**What you are asked to do:**
Where a line contains "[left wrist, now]", start there and write out that line and each one after it, word for word, through the final line of the entries; add nothing else.

Records excerpted from a collection:
=-=-=-=-=
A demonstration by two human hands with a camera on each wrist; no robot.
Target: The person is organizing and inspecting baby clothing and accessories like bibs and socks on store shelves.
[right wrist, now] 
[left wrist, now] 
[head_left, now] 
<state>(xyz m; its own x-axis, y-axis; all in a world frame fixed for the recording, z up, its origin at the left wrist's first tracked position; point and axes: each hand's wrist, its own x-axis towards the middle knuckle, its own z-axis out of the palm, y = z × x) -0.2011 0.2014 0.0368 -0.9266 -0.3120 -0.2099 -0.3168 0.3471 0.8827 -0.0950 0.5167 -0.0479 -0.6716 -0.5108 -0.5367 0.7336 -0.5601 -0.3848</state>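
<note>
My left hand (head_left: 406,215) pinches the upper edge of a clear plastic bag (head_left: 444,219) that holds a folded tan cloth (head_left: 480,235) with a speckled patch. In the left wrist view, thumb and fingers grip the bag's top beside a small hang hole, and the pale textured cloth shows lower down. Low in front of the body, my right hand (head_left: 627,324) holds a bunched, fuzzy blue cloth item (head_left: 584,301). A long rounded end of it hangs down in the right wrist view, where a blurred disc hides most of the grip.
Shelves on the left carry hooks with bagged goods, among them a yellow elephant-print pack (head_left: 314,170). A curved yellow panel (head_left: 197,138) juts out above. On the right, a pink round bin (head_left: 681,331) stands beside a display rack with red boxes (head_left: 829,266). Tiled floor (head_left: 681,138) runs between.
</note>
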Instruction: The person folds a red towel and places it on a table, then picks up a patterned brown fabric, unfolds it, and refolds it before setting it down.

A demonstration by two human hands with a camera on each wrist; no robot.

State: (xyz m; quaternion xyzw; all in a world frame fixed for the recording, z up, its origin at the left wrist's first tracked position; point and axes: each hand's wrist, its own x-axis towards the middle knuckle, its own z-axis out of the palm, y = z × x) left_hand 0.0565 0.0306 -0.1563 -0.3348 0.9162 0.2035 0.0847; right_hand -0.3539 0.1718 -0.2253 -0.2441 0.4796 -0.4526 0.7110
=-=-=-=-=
**Expected answer:**
[left wrist, now] 
[head_left, now] 
<state>(xyz m; its own x-axis, y-axis; all in a world frame fixed for the recording, z up, its origin at the left wrist's first tracked position; point and axes: each hand's wrist, its own x-axis towards the middle knuckle, its own z-axis out of the palm, y = z × x) -0.2011 0.2014 0.0368 -0.9266 -0.3120 -0.2099 -0.3168 0.3471 0.8827 -0.0950 0.5167 -0.0479 -0.6716 -0.5108 -0.5367 0.7336 -0.5601 -0.3848</state>
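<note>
My left hand (head_left: 406,215) pinches the upper edge of a clear plastic bag (head_left: 444,219) that holds a folded tan cloth (head_left: 480,235) with a speckled patch. In the left wrist view, thumb and fingers grip the bag's top beside a small hang hole, and the pale textured cloth shows lower down. Low in front of the body, my right hand (head_left: 627,324) holds a bunched, fuzzy blue cloth item (head_left: 584,301). A long rounded end of it hangs down in the right wrist view, where a blurred disc hides most of the grip.
Shelves on the left carry hooks with bagged goods, among them a yellow elephant-print pack (head_left: 314,170). A curved yellow panel (head_left: 197,138) juts out above. On the right, a pink round bin (head_left: 681,331) stands beside a display rack with red boxes (head_left: 829,266). Tiled floor (head_left: 681,138) runs between.
</note>
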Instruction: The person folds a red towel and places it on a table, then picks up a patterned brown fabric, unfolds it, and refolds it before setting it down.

A demonstration by two human hands with a camera on each wrist; no robot.

State: (xyz m; quaternion xyzw; all in a world frame fixed for the recording, z up, its origin at the left wrist's first tracked position; point and axes: each hand's wrist, its own x-axis towards the middle knuckle, its own z-axis out of the palm, y = z × x) left_hand 0.0565 0.0306 -0.1563 -0.3348 0.9162 0.2035 0.0847; right_hand -0.3539 0.1718 -0.2253 -0.2441 0.4796 -0.4526 0.7110

No further output is required, since the answer is complete.